IT: GDP


Wed May 13 03:00:00 CDT 2015

Consensus Actual Previous
Quarter over Quarter 0.2% 0.3% 0.0%
Year over Year -0.2% 0.0% -0.5%

Highlights
The first quarter provisionally saw the Italian economy expand for the first time since the third quarter of 2013. A 0.3 percent quarterly increase in real GDP was slightly stronger than market expectations and, following an unrevised zero rate in the fourth quarter, lifted annual growth from minus 0.5 percent to 0.0 percent, the first non-negative print since the third quarter of 2011.

As is usual with the flash estimate, Istat provided no details of the GDP expenditure components. However, it did indicate that output was up in both industry and agriculture but only flat in services.
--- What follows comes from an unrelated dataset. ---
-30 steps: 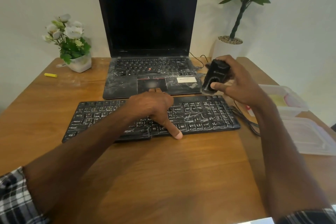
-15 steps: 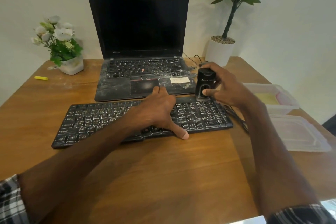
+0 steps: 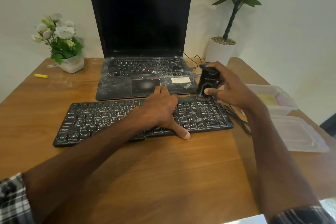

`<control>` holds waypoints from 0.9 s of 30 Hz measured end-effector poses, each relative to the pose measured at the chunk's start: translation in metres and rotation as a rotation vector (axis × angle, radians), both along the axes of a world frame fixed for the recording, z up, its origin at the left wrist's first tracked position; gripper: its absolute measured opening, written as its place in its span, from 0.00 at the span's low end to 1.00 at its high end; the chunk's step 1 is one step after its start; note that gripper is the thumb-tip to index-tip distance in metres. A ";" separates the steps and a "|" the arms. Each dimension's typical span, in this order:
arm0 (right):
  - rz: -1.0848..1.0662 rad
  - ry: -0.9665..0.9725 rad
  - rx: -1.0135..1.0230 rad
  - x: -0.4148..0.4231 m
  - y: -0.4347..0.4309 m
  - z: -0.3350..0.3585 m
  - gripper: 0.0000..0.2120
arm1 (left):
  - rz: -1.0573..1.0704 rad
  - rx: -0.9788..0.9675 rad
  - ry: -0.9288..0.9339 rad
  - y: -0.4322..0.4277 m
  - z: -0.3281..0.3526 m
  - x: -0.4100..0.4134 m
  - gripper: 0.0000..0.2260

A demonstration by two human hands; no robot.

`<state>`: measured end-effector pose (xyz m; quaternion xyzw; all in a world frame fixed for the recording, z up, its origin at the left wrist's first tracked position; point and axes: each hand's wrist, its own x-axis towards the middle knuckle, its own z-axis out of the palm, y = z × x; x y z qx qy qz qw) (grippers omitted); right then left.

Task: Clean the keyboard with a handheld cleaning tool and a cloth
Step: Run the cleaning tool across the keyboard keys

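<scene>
A black keyboard (image 3: 94, 122), streaked with white dust, lies across the middle of the wooden table (image 3: 163, 169). My left hand (image 3: 161, 111) rests on its middle, fingers over the far edge and thumb at the near edge, holding it steady. My right hand (image 3: 231, 91) grips a small black handheld cleaning tool (image 3: 207, 82) upright, its lower end touching the keyboard's far right corner; my thumb presses on the tool's front. No cloth is plainly visible.
A dusty open laptop (image 3: 141, 45) stands just behind the keyboard. A white flower pot (image 3: 71, 63) and a yellow object (image 3: 41, 76) sit far left. A potted plant (image 3: 221, 51) stands far right. Clear plastic containers (image 3: 298, 132) and black cables (image 3: 238, 120) lie at the right.
My right hand has brought the tool down from above the laptop's corner onto the keyboard's far right corner. The left hand stays on the keyboard.
</scene>
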<state>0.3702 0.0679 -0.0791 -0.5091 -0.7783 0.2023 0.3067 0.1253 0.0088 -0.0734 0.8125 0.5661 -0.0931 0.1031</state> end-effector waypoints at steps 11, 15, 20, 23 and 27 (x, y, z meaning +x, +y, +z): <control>0.079 0.152 -0.095 -0.016 0.000 -0.004 0.30 | -0.005 0.004 -0.005 -0.002 0.002 -0.001 0.57; 0.004 0.110 -0.033 -0.006 -0.001 -0.002 0.29 | 0.002 0.005 -0.002 -0.002 0.002 -0.001 0.58; -0.025 0.112 -0.021 -0.019 -0.006 0.000 0.30 | 0.002 0.009 0.001 -0.001 0.001 -0.002 0.59; 0.030 0.086 -0.053 -0.032 -0.007 0.000 0.29 | 0.007 0.007 -0.003 0.001 0.000 -0.002 0.59; -0.130 -0.055 0.049 -0.025 -0.003 0.000 0.32 | 0.008 0.002 -0.008 0.001 0.001 -0.002 0.59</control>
The second quarter also looks to have got off to a decent start so it may be that the economy is at long last on the road to a sustainable recovery. However, with domestic demand still very fragile, any upturn will need all the help it can get from overseas markets and to this end policymakers will no doubt be hoping that recent gains by the euro prove only short-lived.

Definition
Gross domestic product (GDP) is the broadest measure of aggregate economic activity and encompasses every sector of the economy.

Description
GDP is the all-inclusive measure of economic activity. Investors need to closely track the economy because it usually dictates how investments will perform. Stock market Investors like to see healthy economic growth because robust business activity translates to higher corporate profits. The GDP report contains information which not only paints an image of the overall economy, but tells investors about important trends within the big picture. These data, which follow the international classification system (SNA93), are readily comparable to other industrialized countries. GDP components such as consumer spending, business and residential investment illuminate the economy's undercurrents, which can translate to investment opportunities and guidance in managing a portfolio.

Each financial market reacts differently to GDP data because of their focus. For example, equity market participants cheer healthy economic growth because it improves the corporate profit outlook while weak growth generally means anemic earnings. Equities generally drop on disappointing growth and climb on good growth prospects.

Bond or fixed income markets are contrarians. They prefer weak growth so that there is less of a chance of higher central bank interest rates and inflation. When GDP growth is poor or negative it indicates anemic or negative economic activity. Bond prices will rise and interest rates will fall. When growth is positive and good, interest rates will be higher and bond prices lower. Currency traders prefer healthy growth and higher interest rates. Both lead to increased demand for a local currency. However, inflationary pressures put pressure on a currency regardless of growth.